The state was also directed to evolve a scheme for ensuring that women prisoners are able to meet minor children who are not staying with them. They ordered a committee on prison reform to be constituted within a month and the committee was to submit its report within six months of being constituted.

The high court in its interim order dated 3 March, 2016, had also noted:

"We are afraid from the report received in respect of the Yerwada, Arthur Road and Byculla prisons since it is apparent that proper basic amenities are not provided in terms of toilets, bathrooms and medical aid to the prisoners. We, therefore, direct the superintendent of all prisons in all over Maharashtra to ensure that these basic amenities are provided to the prisoners. We also direct the state government to undertake the repair and renovation work of the toilets and bathrooms on an urgent basis. Compliance report to be filed within four weeks. Copy of this order to be communicated to all the superintendent of prisons in Maharashtra."

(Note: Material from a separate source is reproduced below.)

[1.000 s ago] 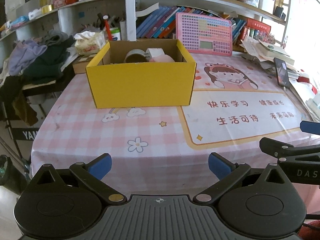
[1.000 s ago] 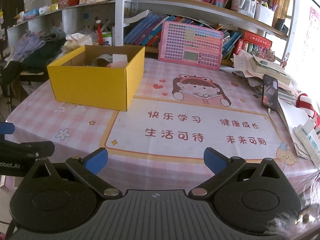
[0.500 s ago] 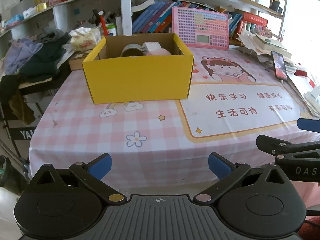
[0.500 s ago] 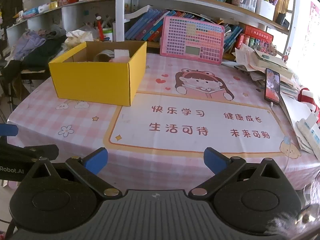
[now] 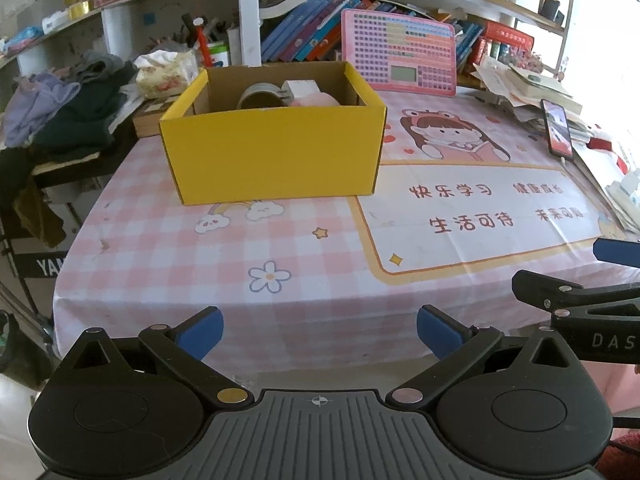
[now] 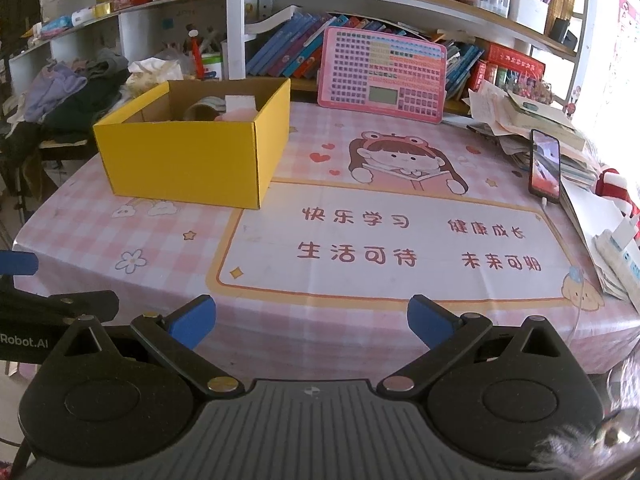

However, the state government hadn't complied with the interim order dated 3 March, 2016, or the interim directions issued till the date of judgment on 1 March, 2017. The high court took note of the government's vague attempts at compliance and took a dim view of it.

The high court has passed a comprehensive order on prison reform. It is a landmark judgment. The government should be shocked at the conditions of the prisons and should be working non-stop to have them resolved. After all, a prisoner is in the care of the state. It is no ordinary responsibility that the state takes upon itself. As a society every citizen is responsible for the welfare of its prisoners. But, unfortunately, what seems to be the case is despite shocking reports coming after inspection, and an interim order as early as 3 March of last year, hardly anything concrete has been done to improve the conditions of prisoners in prisons. But instead, the government has been shuffling its feet at compliance.

This cannot be allowed to continue. A society is not judged by the great heights it achieves but must be judged by how it treats its weakest and most vulnerable. The state's approach to its prisoners is dismal and the society should be ashamed of the conditions that the prisoners are put through. There is no room of rehabilitation if there is no room for respect for their human dignity. The dignity of prisoners must be respected and the state government needs to buck up and figure out how to fix this problem as soon as possible.